Before exploring how to get messaging right, it’s worth naming the problem clearly. Most properties don’t have a messaging strategy, they have a messaging pile-up.

A guest books through Airbnb and messages there. Another books directly and contacts the property by email. A third arrives without any prior communication and asks questions at check-in that should have been answered days earlier. Meanwhile, the front desk is switching between tabs, trying to track which conversation is which, while other guests are waiting.

This is what happens without a proper hotel text messaging system: every channel operates independently, conversations have no shared history, and the team is always one step behind. The result is slower response times, missed upsell opportunities, inconsistent guest experience, and a team that spends a significant portion of its day answering the same questions repeatedly.

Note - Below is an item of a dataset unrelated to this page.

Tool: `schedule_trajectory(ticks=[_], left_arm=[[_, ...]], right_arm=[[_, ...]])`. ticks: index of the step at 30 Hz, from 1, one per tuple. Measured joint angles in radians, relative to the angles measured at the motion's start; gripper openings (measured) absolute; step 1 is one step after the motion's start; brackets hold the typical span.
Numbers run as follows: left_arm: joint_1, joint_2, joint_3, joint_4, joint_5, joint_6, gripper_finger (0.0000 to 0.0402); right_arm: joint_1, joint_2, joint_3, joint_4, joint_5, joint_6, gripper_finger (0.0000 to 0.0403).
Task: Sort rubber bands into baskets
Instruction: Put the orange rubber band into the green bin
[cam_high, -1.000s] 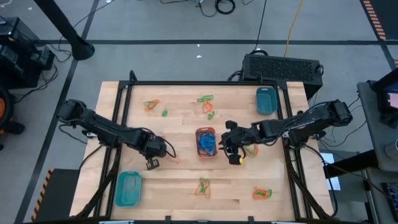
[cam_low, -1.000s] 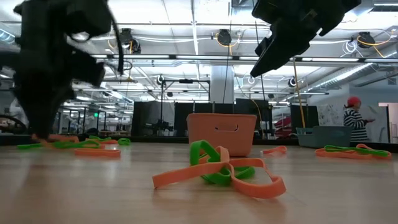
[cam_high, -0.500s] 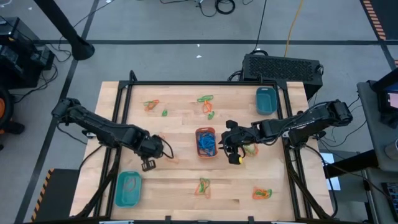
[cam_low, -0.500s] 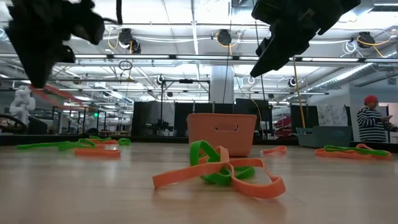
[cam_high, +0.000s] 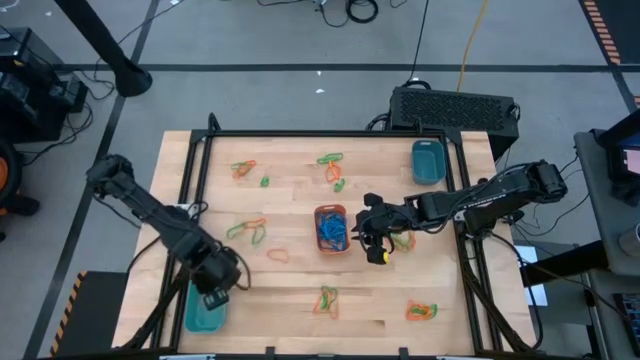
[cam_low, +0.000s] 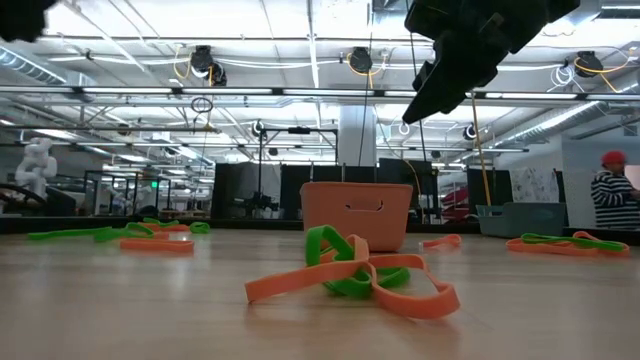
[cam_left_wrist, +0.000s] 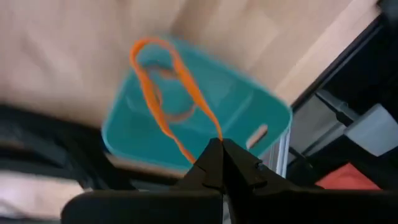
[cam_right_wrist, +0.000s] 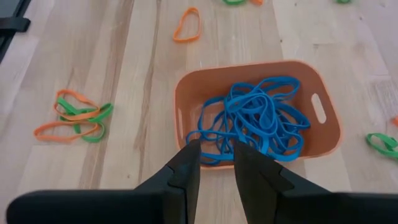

This fragmentation has three concrete costs:

  • Lost revenue. Upsell offers that never reach the guest at the right moment. Late check-out requests handled reactively at the desk instead of proactively offered via message. Experiences and add-ons that guests would have purchased if they had known about them.
  • Wasted staff time. Industry estimates suggest front desk teams spend 30–40% of their time answering repetitive questions – wifi passwords, check-in times, parking, local recommendations. That’s time not spent on interactions that actually require a human.
  • Inconsistent guest experience. A guest who receives a warm, informative pre-arrival message and timely responses during their stay rates their experience differently than one who feels unattended. Online reviews – and the bookings that flow from them – reflect that difference directly.